In Za‘atari gehen von schätzungsweise 36.000 Kindern im schulfähigen Alter nur etwa 10.000 zur Schule. Asia geht auf keine Schule im Flüchtlingslager und hat seit der Ankunft der Familie keine Freunde gefunden. Sie verbringt die Tage mit dem Putzen des Zeltes und geht mit ihrer Mutter oder Grossmutter Wasser holen. Sie sagt, sie wolle Informatikerin werden, aber in den wenigen Schulen im Flüchtlingslager gibt es keine Informatikkurse.

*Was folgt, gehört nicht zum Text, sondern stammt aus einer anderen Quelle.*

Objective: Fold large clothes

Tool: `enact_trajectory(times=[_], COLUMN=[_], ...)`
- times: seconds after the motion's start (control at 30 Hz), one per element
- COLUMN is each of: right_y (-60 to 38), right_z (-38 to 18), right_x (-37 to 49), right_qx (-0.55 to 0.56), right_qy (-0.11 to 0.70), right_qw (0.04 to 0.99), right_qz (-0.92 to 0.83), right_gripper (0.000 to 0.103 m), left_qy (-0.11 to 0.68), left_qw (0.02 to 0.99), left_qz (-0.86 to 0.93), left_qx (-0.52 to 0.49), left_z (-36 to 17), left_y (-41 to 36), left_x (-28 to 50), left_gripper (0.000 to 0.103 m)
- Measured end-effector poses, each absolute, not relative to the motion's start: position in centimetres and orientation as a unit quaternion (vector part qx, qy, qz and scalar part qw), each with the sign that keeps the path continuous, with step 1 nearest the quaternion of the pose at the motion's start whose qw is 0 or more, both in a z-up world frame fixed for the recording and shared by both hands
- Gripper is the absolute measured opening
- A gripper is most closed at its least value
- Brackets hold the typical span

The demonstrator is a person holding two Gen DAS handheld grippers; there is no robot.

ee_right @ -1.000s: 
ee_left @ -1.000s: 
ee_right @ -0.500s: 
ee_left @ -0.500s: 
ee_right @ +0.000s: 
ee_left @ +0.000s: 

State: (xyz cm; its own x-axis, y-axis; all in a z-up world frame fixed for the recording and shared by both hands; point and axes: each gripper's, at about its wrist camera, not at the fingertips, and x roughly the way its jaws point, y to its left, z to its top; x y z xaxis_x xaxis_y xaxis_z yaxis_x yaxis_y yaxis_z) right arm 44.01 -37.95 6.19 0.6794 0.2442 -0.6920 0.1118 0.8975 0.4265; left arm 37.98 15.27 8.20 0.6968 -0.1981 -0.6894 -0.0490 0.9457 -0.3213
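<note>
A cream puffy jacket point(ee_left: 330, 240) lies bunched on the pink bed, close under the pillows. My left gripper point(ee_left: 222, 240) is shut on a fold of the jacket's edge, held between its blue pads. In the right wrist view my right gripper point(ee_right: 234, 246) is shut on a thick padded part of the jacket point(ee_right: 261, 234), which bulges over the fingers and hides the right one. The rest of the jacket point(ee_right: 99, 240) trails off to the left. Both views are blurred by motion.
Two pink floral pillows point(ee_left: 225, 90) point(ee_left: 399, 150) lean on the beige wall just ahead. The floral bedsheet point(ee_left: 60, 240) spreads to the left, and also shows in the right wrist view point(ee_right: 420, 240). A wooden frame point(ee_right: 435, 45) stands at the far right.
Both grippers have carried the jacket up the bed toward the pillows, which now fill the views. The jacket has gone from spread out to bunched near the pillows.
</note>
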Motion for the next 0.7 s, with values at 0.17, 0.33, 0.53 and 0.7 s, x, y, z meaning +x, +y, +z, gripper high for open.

Fatimah besucht eine vom UN-Kinderhilfswerk UNICEF betriebene Schule, die nicht weit vom Zelt der Familie entfernt liegt. Den Mitarbeitenden des LWB erzählt sie stolz, dass sie in der Schule bereits viele Freunde gefunden habe und später einmal Ärztin werden möchte.
Durch die Besuche der LWB-Mitarbeitenden bei den einzelnen Flüchtlingsfamilien, bekommen Familien wie die von Asia Informationen zu den Hilfsmassnahmen für Flüchtlinge, die von den verschiedenen humanitären Organisationen im Lager angeboten werden.
Starke Einschränkungen
Schlott bekräftigt jedoch auch, dass die Arbeit des LWB in Za‘atari aufgrund fehlender finanzieller Mittel stark eingeschränkt ist und die Massnahmen nicht ausgedehnt werden können.
Er betont, dass das LWB-Länderprogramm in Jordanien durch psychosoziale Betreuung, wie Beratung, gemeinsame Aktivitäten für Kinder und Erwachsene, aber auch Schulungen für Friedensschaffung und Konfliktlösung weiterhin auf die Bedürfnisse der Flüchtlinge im Lager eingehen wird. Es ist geplant in den kommenden Wochen leichte Kleidung für das warme Wetter, Sandalen und Bettwäsche zu verteilen.
(Heather Patterson, Mitarbeitenden des LWB/AWD-Länderprogramms in Jordanien, trug zu diesem Artikel bei.)